INSTRUCTIONS TO FOLLOW — Only the lines from the one containing "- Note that" through the last line below belong in your copy; transcribe them exactly and omit any pictures.

========================================

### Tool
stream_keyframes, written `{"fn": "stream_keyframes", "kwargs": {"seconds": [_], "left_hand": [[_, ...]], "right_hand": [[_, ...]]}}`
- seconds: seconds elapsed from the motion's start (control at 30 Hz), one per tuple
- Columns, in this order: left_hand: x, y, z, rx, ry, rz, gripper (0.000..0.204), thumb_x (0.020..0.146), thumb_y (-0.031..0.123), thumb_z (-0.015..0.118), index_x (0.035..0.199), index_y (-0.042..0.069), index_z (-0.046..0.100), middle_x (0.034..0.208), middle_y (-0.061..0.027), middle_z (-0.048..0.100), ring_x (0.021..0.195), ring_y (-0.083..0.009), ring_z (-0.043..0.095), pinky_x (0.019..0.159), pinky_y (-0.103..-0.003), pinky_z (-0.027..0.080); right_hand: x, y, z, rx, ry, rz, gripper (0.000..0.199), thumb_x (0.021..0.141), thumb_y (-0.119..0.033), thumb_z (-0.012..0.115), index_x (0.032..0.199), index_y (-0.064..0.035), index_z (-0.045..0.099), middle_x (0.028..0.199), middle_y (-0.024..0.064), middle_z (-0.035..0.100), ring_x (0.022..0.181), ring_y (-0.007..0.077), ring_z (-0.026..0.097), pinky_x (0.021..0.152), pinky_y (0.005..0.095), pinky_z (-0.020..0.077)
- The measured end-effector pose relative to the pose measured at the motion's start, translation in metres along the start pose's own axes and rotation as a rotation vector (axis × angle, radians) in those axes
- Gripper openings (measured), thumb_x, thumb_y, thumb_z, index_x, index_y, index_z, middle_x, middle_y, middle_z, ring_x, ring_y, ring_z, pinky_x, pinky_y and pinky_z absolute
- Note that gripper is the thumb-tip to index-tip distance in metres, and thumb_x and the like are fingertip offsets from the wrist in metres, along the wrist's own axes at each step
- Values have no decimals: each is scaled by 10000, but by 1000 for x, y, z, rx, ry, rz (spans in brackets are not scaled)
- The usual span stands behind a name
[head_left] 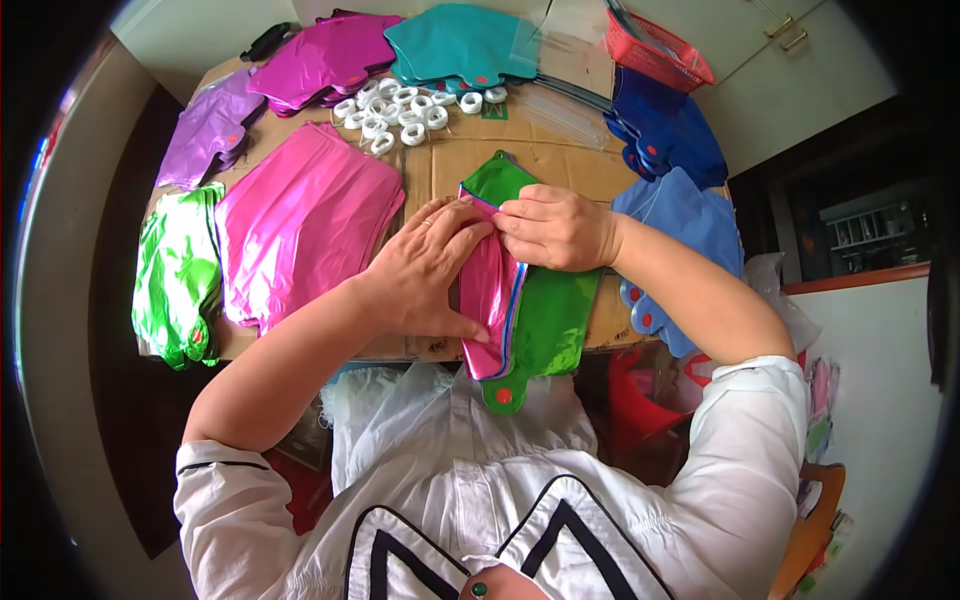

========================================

COMPLETED TASK —
- Note that gripper is the thumb-tip to index-tip distance in metres, and thumb_x and the like are fingertip offsets from the wrist in metres, along the wrist's own axes at each step
- Values have no decimals: each is scaled by 10000, but by 1000 for x, y, z, rx, ry, rz (spans in brackets are not scaled)
- The usual span stands behind a name
[head_left] 

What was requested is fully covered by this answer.